Après avoir passé avec succès les derniers
examens, Donizetti se voit proposer, vers la fin de 1817, un poste fixe de
professeur de musique dans la ville d’Ancône. Mayr le presse d’accepter mais il
est pris par la pensée qu’une commande éventuelle l’empêcherait d’être à temps à
Ancône... une commande, à lui, compositeur inconnu ! L’argument, quelles qu’en
soient les possibilités de réalisation, montre bien la détermination du jeune
Donizetti : il veut écrire pour le théâtre et refuse la sécurité au profit de la
vie errante et hasardeuse du compositeur d’opéras.
Rentré à Bergame il stupéfie ses amis en
composant avec une incroyable rapidité de fort bons quatuors à la manière de
Haydn et de Beethoven. Les portes de la bonne société s’ouvrent et il se rend
avec Mayr chez les dilettantes bergamasques, avides de musiques de qualité.
Guglielmo Barblan attire également l’attention des “Donizettiens” sur
l’importante production de pièces diverses pour le piano qui remonte à cette
époque. On pense que l’une des dames à qui il dédiait ces morceaux lui aurait
évité le lourd souci de la conscription qui, dans ces régions jugulées par la
loi autrichienne, durait huit ans!
Lorsque mourut le marquis Terzi qui l’avait
accueilli à l’une de ces nombreuses soirées musicales, Donizetti lui consacra
son Quartetto No.7 in fa minore . Chacun des tempi comporte un titre que
la musique illustre : l’Agitatissimo initial : “Sa maladie, prière de
l’épouse et des enfants pour sa guérison” ; Adagio ma non troppo :
“Sa mort”, beau morceau de tristesse et de recueillement ; Presto :
“Désespoir de l’épouse” ; Maestoso : “Marche funèbre”.

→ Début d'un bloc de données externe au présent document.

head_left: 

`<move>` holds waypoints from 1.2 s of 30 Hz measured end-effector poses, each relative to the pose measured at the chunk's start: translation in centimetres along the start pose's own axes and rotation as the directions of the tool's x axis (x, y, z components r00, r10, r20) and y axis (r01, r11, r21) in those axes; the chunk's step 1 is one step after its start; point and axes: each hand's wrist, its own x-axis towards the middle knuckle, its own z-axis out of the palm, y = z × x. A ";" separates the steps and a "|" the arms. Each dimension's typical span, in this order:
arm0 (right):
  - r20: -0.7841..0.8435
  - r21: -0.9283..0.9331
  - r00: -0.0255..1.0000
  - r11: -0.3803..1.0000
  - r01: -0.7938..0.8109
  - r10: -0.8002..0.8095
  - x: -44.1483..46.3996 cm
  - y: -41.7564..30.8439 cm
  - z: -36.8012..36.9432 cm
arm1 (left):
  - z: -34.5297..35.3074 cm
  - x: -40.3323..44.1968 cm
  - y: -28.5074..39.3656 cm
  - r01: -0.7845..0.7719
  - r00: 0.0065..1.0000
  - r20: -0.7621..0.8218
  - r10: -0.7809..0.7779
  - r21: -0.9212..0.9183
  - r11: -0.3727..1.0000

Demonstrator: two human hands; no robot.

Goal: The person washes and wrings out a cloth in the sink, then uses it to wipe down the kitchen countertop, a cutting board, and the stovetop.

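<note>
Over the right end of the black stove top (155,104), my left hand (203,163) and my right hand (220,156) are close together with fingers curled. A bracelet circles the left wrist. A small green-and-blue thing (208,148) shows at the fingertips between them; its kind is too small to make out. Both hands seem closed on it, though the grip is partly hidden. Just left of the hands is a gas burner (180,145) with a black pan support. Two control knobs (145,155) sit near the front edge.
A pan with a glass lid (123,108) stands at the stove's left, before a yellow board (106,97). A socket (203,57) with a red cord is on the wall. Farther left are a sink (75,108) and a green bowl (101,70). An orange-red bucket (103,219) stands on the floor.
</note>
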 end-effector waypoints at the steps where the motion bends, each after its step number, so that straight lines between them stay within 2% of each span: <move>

Donizetti écrivit dix-huit quatuors à cette
époque et ils sont de plus en plus joués et enregistrés de nos jours car on n’a
pas uniquement exploré son importante production d’opéras. Pour William Ashbrook,
premier spécialiste américain de Donizetti, “Cette productivité extraordinaire
dans le domaine de la musique de chambre est sans précédent pour un compositeur
de sa génération dans une Italie où la plupart des compositeurs se consacraient
exclusivement au théâtre ou à la musique sacrée”. Il explique ce phénomène par
la tradition musicale de Bergame centrée autour de la musique sacrée et des
nombreuses “accademie” ou soirées musicales de dilettantes de haut niveau. Le
romancier français Charles Exbrayat connaissait peut-être cette tradition
lorsqu’il écrivit son curieux roman policier Le Quintette de Bergame ?
Le dix-neuvième et dernier
quatuor (Quartetto in mi minore ) date de 1836 alors qu’il avait derrière
lui une cinquantaine d’opéras. Il faut croire qu’il jugeait cette musique digne
de ses ouvrages lyriques puisque, six ans plus tard, écrivant pour Vienne sa
Linda di Chamounix, il utilisa le premier mouvement dans l’ouverture qu’il
voulait conforme à “l’aristocratique tradition instrumentale
viennoise”, souligne Guglielmo Barblan.
On connaît peu cette période de la vie de Gaetano qui va
pourtant aboutir à un événement important : sa première commande officielle.